BRIEF :: Go through the entries below and write each one out exactly.

GIVEN DATA ::
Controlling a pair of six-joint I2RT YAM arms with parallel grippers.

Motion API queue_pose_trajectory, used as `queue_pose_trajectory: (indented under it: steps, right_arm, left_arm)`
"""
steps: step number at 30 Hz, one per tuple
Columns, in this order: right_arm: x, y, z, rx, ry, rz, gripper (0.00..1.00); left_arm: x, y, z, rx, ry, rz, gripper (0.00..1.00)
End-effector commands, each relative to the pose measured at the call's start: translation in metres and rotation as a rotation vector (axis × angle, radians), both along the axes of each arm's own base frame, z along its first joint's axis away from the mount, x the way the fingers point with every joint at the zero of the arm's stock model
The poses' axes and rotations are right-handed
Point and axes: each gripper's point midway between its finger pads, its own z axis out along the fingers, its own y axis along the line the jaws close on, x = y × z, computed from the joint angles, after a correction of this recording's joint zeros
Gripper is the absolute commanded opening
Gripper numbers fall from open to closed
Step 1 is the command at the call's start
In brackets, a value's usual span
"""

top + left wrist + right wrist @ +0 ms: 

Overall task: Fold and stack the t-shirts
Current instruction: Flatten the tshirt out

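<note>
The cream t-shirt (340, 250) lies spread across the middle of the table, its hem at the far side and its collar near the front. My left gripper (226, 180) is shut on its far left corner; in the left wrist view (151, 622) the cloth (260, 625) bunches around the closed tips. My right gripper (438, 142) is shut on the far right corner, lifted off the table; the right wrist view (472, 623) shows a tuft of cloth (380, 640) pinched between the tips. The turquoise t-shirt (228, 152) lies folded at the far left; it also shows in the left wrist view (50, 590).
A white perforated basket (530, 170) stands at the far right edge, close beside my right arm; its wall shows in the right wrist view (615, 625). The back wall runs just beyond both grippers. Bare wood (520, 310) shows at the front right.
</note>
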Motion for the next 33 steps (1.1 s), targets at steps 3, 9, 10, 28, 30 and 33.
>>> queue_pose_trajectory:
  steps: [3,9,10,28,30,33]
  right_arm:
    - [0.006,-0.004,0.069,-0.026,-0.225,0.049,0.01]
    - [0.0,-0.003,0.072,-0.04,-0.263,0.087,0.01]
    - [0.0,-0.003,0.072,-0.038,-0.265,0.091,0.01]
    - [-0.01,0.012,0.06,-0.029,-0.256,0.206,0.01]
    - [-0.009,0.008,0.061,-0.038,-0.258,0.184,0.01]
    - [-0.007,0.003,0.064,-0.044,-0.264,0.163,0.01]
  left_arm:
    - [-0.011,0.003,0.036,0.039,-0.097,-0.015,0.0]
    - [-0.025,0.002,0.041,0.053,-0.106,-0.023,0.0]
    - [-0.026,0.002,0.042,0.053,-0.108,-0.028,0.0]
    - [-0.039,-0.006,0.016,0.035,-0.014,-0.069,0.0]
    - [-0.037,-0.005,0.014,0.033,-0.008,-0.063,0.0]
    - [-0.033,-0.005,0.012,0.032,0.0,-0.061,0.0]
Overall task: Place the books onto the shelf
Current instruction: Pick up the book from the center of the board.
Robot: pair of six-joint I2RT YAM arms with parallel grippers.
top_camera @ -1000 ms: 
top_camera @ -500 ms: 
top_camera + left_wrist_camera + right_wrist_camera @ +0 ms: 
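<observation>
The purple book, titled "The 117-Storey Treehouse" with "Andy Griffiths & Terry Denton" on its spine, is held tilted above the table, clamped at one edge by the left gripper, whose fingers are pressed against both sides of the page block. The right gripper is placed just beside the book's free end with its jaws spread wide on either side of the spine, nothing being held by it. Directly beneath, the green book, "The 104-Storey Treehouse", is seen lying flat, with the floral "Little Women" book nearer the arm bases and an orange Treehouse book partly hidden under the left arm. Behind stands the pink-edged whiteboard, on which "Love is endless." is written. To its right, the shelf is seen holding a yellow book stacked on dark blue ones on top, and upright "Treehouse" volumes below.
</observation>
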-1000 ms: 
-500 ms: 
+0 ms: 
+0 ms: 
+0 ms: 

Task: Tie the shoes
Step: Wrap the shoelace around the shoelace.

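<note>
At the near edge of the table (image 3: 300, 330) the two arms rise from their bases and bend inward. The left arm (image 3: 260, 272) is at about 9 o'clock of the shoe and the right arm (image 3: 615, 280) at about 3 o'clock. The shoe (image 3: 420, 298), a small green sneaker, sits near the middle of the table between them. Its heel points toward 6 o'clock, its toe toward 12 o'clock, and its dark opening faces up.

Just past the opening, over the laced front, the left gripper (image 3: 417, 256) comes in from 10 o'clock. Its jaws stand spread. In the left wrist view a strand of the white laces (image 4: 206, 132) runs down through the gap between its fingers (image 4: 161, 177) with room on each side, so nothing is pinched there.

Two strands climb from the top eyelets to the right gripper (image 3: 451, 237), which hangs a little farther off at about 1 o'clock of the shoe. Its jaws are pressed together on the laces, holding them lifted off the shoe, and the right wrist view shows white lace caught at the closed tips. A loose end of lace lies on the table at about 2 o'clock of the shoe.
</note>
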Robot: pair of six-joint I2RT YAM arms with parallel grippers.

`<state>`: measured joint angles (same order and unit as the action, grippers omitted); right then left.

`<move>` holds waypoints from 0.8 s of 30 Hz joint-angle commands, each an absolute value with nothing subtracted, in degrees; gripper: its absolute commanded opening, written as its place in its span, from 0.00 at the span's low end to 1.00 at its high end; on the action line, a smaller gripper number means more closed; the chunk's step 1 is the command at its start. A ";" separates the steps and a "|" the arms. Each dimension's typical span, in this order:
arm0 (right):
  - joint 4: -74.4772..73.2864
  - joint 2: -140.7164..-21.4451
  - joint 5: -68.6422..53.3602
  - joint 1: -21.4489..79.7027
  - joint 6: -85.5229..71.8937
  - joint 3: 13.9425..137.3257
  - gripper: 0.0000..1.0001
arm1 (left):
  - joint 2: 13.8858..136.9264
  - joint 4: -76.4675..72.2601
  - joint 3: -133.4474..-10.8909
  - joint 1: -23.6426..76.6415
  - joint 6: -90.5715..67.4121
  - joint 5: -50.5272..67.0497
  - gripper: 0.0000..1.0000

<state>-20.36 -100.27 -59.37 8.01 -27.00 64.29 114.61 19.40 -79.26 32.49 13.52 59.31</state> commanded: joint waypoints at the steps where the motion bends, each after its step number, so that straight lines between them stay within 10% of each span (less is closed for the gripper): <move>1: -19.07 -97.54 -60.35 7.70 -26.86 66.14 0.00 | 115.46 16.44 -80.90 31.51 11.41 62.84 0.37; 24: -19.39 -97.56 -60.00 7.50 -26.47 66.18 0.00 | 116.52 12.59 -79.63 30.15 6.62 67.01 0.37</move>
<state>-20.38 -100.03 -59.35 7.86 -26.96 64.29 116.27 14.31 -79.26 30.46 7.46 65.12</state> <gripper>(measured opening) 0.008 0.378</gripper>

SOLUTION FOR THIS TASK ::
Controlling a pair of six-joint I2RT YAM arms with parallel grippers.

Motion API queue_pose_trajectory, used as `queue_pose_trajectory: (indented under it: steps, right_arm, left_arm)`
"""
steps: step number at 30 Hz, one per tuple
Columns, in this order: right_arm: x, y, z, rx, ry, rz, gripper (0.00..1.00); left_arm: x, y, z, rx, ry, rz, gripper (0.00..1.00)
End-effector commands, each relative to the pose measured at the call's start: translation in metres and rotation as a rotation vector (axis × angle, radians), both along the axes of each arm's own base frame, z along its first joint's axis away from the mount, x the way the fingers point with every joint at the zero of the arm's stock model
The poses' axes and rotations are right-handed
Point and axes: each gripper's point midway between its finger pads, its own z axis out along the fingers, its own y axis along the line the jaws close on, x = y × z, computed from the joint angles, after a correction of this recording's joint zeros
Gripper is the absolute commanded opening
Gripper numbers fall from open to closed
Step 1 is the command at the call's start
In brackets, a value's usual span
"""

top + left wrist + right wrist @ +0 ms: 

Overall task: Fold and stack the t-shirts
Current instruction: Flatten the tshirt out

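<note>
The cream t-shirt (340, 250) lies spread across the middle of the table, its hem at the far side and its collar near the front. My left gripper (226, 180) is shut on its far left corner; in the left wrist view (151, 622) the cloth (260, 625) bunches around the closed tips. My right gripper (438, 142) is shut on the far right corner, lifted off the table; the right wrist view (472, 623) shows a tuft of cloth (380, 640) pinched between the tips. The turquoise t-shirt (228, 152) lies folded at the far left; it also shows in the left wrist view (50, 590).
A white perforated basket (530, 170) stands at the far right edge, close beside my right arm; its wall shows in the right wrist view (615, 625). The back wall runs just beyond both grippers. Bare wood (520, 310) shows at the front right.
</note>
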Motion for the next 33 steps (1.1 s), targets at steps 3, 9, 10, 28, 30 and 33.
>>> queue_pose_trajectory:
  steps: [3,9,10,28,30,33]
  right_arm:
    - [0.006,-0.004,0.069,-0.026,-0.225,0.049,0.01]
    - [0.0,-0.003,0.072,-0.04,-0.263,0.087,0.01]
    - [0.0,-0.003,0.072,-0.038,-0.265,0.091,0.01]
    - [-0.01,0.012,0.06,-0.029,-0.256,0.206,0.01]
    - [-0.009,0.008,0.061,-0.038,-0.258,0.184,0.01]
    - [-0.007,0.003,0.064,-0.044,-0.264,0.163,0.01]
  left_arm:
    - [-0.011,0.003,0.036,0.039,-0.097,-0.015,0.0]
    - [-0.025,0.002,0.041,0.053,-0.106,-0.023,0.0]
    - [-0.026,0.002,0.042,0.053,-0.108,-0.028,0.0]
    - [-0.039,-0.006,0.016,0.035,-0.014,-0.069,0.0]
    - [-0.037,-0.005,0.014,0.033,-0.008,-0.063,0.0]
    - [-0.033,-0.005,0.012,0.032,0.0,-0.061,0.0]
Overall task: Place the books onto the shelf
Current instruction: Pick up the book from the center of the board.
Robot: pair of six-joint I2RT YAM arms with parallel grippers.
top_camera @ -1000 ms: 
top_camera @ -500 ms: 
top_camera + left_wrist_camera + right_wrist_camera @ +0 ms: 
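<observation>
The purple book, titled "The 117-Storey Treehouse" with "Andy Griffiths & Terry Denton" on its spine, is held tilted above the table, clamped at one edge by the left gripper, whose fingers are pressed against both sides of the page block. The right gripper is placed just beside the book's free end with its jaws spread wide on either side of the spine, nothing being held by it. Directly beneath, the green book, "The 104-Storey Treehouse", is seen lying flat, with the floral "Little Women" book nearer the arm bases and an orange Treehouse book partly hidden under the left arm. Behind stands the pink-edged whiteboard, on which "Love is endless." is written. To its right, the shelf is seen holding a yellow book stacked on dark blue ones on top, and upright "Treehouse" volumes below.
</observation>
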-1000 ms: 
-500 ms: 
+0 ms: 
+0 ms: 
+0 ms: 

Task: Tie the shoes
Step: Wrap the shoelace around the shoelace.

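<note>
At the near edge of the table (image 3: 300, 330) the two arms rise from their bases and bend inward. The left arm (image 3: 260, 272) is at about 9 o'clock of the shoe and the right arm (image 3: 615, 280) at about 3 o'clock. The shoe (image 3: 420, 298), a small green sneaker, sits near the middle of the table between them. Its heel points toward 6 o'clock, its toe toward 12 o'clock, and its dark opening faces up.

Just past the opening, over the laced front, the left gripper (image 3: 417, 256) comes in from 10 o'clock. Its jaws stand spread. In the left wrist view a strand of the white laces (image 4: 206, 132) runs down through the gap between its fingers (image 4: 161, 177) with room on each side, so nothing is pinched there.

Two strands climb from the top eyelets to the right gripper (image 3: 451, 237), which hangs a little farther off at about 1 o'clock of the shoe. Its jaws are pressed together on the laces, holding them lifted off the shoe, and the right wrist view shows white lace caught at the closed tips. A loose end of lace lies on the table at about 2 o'clock of the shoe.
</note>
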Robot: pair of six-joint I2RT YAM arms with parallel grippers.

`<state>`: measured joint angles (same order and unit as the action, grippers omitted); right then left.

`<move>` holds waypoints from 0.8 s of 30 Hz joint-angle commands, each an absolute value with nothing subtracted, in degrees; gripper: its absolute commanded opening, written as its place in its span, from 0.00 at the span's low end to 1.00 at its high end; on the action line, a smaller gripper number means more closed; the chunk's step 1 is the command at its start. A ";" separates the steps and a "|" the arms. Each dimension's typical span, in this order:
arm0 (right):
  - joint 4: -74.4772..73.2864
  - joint 2: -140.7164..-21.4451
  - joint 5: -68.6422..53.3602
  - joint 1: -21.4489..79.7027
  - joint 6: -85.5229..71.8937
  - joint 3: 13.9425..137.3257
  - gripper: 0.0000..1.0001
arm1 (left):
  - joint 2: 13.8858..136.9264
  - joint 4: -76.4675..72.2601
  - joint 3: -133.4474..-10.8909
  - joint 1: -23.6426..76.6415
  - joint 6: -90.5715..67.4121
  - joint 5: -50.5272..67.0497
  - gripper: 0.0000..1.0000

<state>-20.36 -100.27 -59.37 8.01 -27.00 64.29 114.61 19.40 -79.26 32.49 13.52 59.31</state> commanded: joint waypoints at the steps where the motion bends, each after its step number, so that straight lines between them stay within 10% of each span (less is closed for the gripper): <move>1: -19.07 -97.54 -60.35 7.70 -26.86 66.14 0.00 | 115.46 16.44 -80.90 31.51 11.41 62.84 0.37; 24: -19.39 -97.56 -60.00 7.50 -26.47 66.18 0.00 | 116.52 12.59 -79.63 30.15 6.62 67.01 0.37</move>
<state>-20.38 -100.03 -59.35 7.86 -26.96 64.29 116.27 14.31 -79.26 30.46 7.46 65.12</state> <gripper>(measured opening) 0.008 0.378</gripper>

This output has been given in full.